# What to do:
Type the listing below out again exactly. No images.

BEGIN Information supplied

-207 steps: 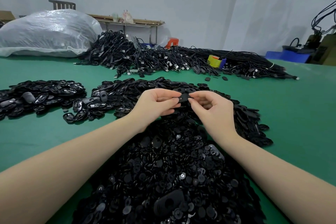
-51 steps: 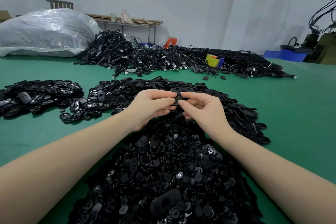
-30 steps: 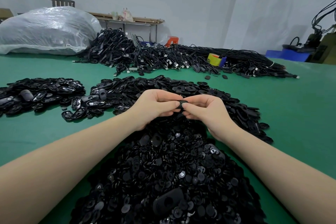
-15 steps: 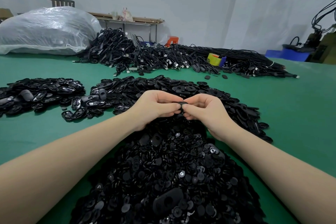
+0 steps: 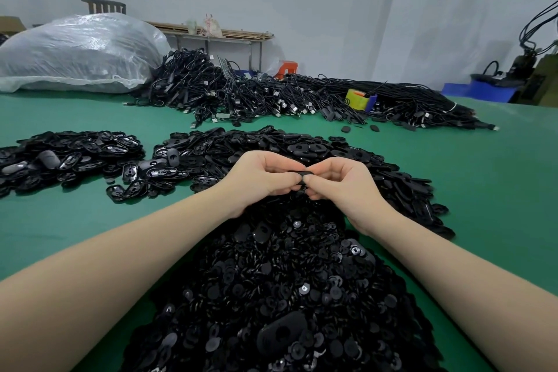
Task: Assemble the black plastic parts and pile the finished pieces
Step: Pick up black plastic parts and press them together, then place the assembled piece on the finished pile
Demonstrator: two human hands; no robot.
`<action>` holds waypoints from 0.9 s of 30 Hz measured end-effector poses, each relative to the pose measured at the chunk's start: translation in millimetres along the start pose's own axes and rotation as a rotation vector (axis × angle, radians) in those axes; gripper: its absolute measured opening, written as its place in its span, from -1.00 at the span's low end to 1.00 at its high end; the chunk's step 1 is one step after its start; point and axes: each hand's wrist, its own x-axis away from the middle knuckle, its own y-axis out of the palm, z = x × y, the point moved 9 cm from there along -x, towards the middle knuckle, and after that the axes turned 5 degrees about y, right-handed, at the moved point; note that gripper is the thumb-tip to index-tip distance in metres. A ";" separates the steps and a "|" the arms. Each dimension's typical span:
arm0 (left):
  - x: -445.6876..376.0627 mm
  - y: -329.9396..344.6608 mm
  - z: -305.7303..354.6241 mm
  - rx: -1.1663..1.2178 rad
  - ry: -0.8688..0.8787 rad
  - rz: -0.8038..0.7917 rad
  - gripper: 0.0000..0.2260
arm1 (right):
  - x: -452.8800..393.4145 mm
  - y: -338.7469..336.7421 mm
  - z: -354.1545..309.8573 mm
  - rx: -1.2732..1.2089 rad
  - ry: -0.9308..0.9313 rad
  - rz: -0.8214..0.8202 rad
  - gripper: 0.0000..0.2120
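A small black plastic part [image 5: 302,173] is pinched between my left hand [image 5: 259,178] and my right hand [image 5: 338,183], fingertips meeting over it; most of it is hidden by the fingers. Both hands hover above a big heap of small round black pieces [image 5: 287,290] close to me. Behind the hands lies a heap of black oval shells [image 5: 302,148]. Another pile of oval pieces [image 5: 66,154] sits on the left of the green table [image 5: 483,190].
A long mound of black cables [image 5: 287,103] runs across the far side of the table, with a yellow and blue roll [image 5: 360,100] in it. A large clear plastic bag [image 5: 78,51] lies at the far left. Blue bins [image 5: 480,90] and machinery stand at the right.
Both hands stay together on the part. My fingertips have closed tighter over it, and the hands have shifted only slightly.
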 end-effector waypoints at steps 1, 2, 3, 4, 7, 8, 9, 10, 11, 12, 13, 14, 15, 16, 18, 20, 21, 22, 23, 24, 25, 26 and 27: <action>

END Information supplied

# Response:
-207 steps: 
-51 steps: 
-30 steps: 
-15 steps: 
+0 steps: 
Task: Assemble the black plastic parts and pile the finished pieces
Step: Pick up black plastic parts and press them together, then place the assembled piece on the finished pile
Demonstrator: two human hands; no robot.
`<action>` holds waypoints from 0.9 s of 30 Hz measured end-effector poses, each relative to the pose measured at the chunk's start: translation in millimetres along the start pose's own axes and rotation as a rotation vector (axis × angle, radians) in those axes; gripper: its absolute measured opening, written as its place in its span, from -1.00 at the span's low end to 1.00 at its high end; the chunk's step 1 is one step after its start; point and axes: each hand's wrist, its own x-axis away from the middle knuckle, its own y-axis out of the palm, z = x × y, the point moved 9 cm from there along -x, towards the middle knuckle, and after that the axes turned 5 degrees about y, right-handed, at the moved point; note that gripper is the thumb-tip to index-tip distance in metres. A ";" separates the steps and a "|" the arms. Each dimension's typical span:
arm0 (left):
  - x: -445.6876..376.0627 mm
  - y: -329.9396..344.6608 mm
  - z: -305.7303..354.6241 mm
  - rx: -1.1663..1.2178 rad
  - ry: -0.8688..0.8787 rad
  - rz: -0.8038..0.7917 rad
  - gripper: 0.0000..0.2260
arm1 (right):
  - x: -452.8800..393.4145 mm
  - y: -338.7469..336.7421 mm
  - z: -354.1545..309.8573 mm
  - rx: -1.2732..1.2089 rad
  - ry: -0.9308..0.9313 rad
  - rz: -0.8214..0.8202 rad
  - gripper: 0.0000..0.2120
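A small black plastic part [image 5: 302,173] is pinched between my left hand [image 5: 259,178] and my right hand [image 5: 338,183], fingertips meeting over it; most of it is hidden by the fingers. Both hands hover above a big heap of small round black pieces [image 5: 287,290] close to me. Behind the hands lies a heap of black oval shells [image 5: 302,148]. Another pile of oval pieces [image 5: 66,154] sits on the left of the green table [image 5: 483,190].
A long mound of black cables [image 5: 287,103] runs across the far side of the table, with a yellow and blue roll [image 5: 360,100] in it. A large clear plastic bag [image 5: 78,51] lies at the far left. Blue bins [image 5: 480,90] and machinery stand at the right.
Both hands stay together on the part. My fingertips have closed tighter over it, and the hands have shifted only slightly.
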 end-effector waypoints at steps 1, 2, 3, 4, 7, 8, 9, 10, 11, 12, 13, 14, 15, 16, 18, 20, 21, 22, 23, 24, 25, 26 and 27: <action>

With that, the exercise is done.